- **Work request**: Write the lines out again, from the top of the material to the line containing "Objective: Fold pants", pictures excluded.

- **Provided material**:
_ _ _ _ _ _ _

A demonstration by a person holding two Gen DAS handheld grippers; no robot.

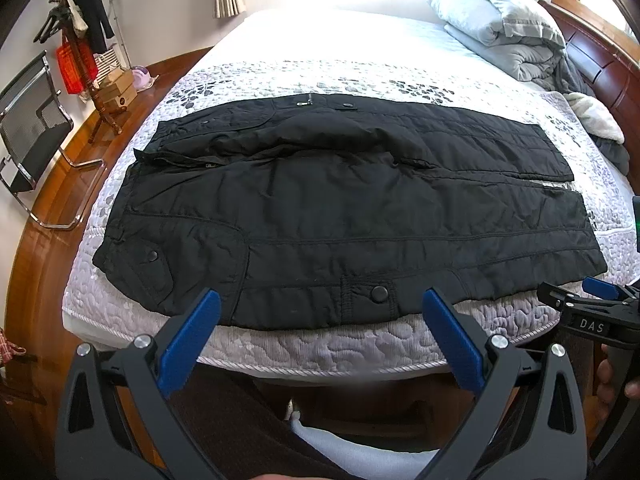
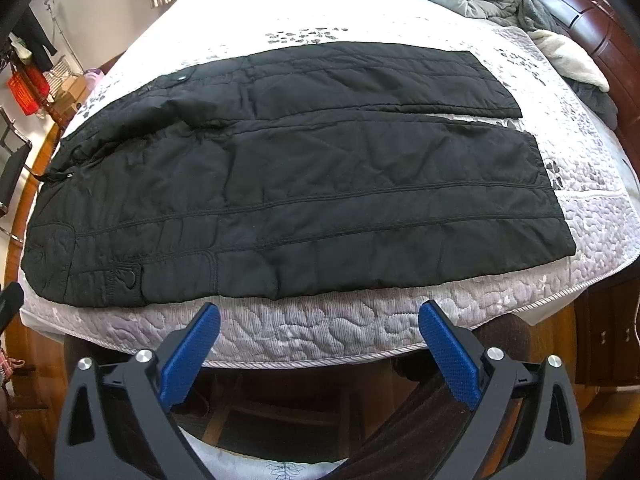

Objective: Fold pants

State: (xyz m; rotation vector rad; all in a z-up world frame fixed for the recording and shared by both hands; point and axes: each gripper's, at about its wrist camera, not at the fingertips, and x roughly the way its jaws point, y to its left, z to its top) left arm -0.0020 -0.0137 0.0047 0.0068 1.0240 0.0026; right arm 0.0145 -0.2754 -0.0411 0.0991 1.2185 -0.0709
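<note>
Lying flat across the bed (image 1: 280,344), the pants (image 1: 340,208) run left-right, waist left; both left tongs (image 1: 320,312) and right tongs (image 2: 319,322) hover released before the near edge.

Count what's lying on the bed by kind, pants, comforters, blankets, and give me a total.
Pants: 1
Comforter: 1
Blankets: 2, one cream, one dark grey
Total: 4
</note>
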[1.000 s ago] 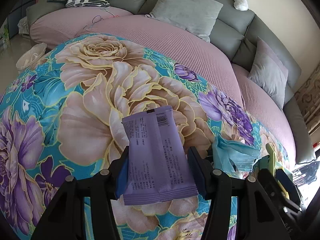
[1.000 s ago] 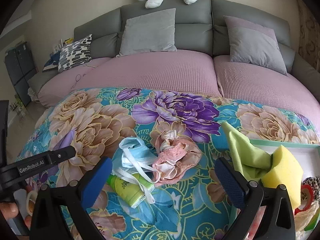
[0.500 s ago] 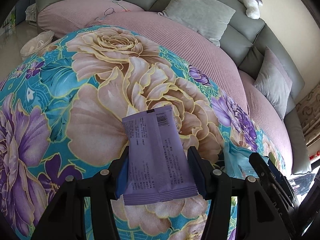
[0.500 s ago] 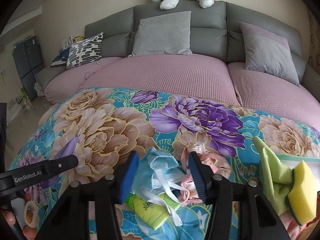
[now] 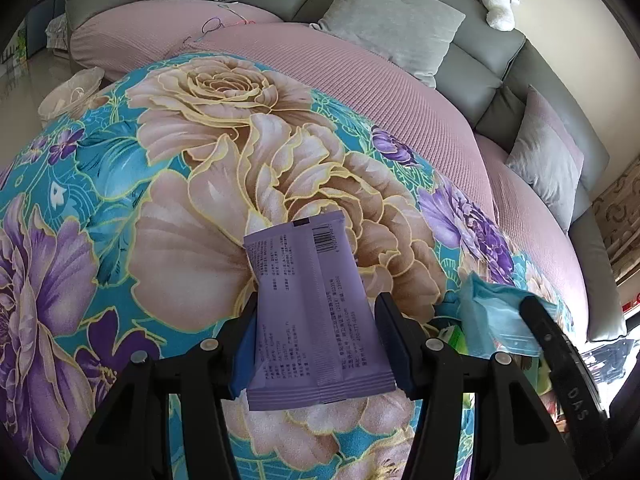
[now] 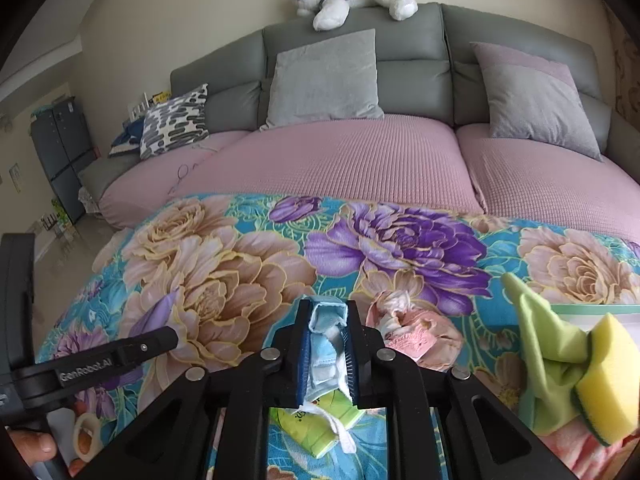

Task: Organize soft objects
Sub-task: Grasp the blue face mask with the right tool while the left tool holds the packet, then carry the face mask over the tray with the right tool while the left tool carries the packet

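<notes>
Closing since a second before, the right gripper (image 6: 326, 344) clamped the crumpled blue face mask (image 6: 325, 322); the left gripper (image 5: 316, 344) pinched a lavender packet (image 5: 312, 312) above open floral cloth (image 5: 168, 200).

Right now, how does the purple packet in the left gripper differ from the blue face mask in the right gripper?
The purple packet is flat and printed, with a barcode; the blue face mask is crumpled, with white straps hanging down. The packet sticks out far beyond the left gripper; the mask sits mostly between the right gripper's fingers. Both are clamped.
</notes>
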Demonstrator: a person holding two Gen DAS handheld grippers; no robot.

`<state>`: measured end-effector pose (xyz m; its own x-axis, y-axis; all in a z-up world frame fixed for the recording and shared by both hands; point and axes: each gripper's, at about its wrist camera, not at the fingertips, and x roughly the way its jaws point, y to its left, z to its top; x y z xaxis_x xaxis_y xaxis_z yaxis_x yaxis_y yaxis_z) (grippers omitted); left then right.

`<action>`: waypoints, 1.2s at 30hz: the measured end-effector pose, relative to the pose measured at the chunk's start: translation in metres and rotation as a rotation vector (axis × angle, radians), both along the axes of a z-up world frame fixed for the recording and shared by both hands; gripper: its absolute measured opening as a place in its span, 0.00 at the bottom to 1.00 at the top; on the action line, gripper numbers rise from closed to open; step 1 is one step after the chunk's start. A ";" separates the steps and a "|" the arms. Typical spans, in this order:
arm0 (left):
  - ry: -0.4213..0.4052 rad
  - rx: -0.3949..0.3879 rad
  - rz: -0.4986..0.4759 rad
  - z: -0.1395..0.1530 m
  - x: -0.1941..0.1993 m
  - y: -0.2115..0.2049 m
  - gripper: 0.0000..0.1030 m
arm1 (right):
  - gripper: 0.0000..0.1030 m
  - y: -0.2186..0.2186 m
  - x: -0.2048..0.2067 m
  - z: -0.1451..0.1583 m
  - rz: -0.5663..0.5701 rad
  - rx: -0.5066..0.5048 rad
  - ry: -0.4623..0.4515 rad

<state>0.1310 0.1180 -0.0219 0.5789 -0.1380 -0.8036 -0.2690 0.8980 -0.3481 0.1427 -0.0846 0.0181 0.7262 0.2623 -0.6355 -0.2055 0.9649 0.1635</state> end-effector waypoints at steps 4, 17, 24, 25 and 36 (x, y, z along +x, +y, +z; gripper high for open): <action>-0.023 0.020 -0.010 0.009 -0.001 -0.006 0.56 | 0.15 -0.012 -0.014 0.021 -0.018 0.017 -0.047; -0.126 0.068 -0.166 0.048 -0.015 -0.076 0.56 | 0.15 -0.094 -0.078 0.077 -0.217 -0.007 -0.155; -0.158 0.069 -0.328 0.057 -0.023 -0.143 0.56 | 0.15 -0.157 -0.102 0.079 -0.361 -0.027 -0.152; -0.162 0.074 -0.354 0.058 -0.024 -0.154 0.56 | 0.15 -0.166 -0.105 0.080 -0.381 -0.028 -0.153; -0.220 0.138 -0.584 0.068 -0.044 -0.261 0.56 | 0.15 -0.260 -0.132 0.075 -0.568 -0.009 -0.146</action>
<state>0.0868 -0.1434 0.0463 0.5927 -0.3848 -0.7075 0.3433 0.9154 -0.2102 0.0111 -0.3443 0.0927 0.8318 -0.1983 -0.5184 0.3242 0.9317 0.1638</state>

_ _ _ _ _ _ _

- **Task solution**:
A demonstration by a person holding two Gen DAS handheld grippers; no robot.


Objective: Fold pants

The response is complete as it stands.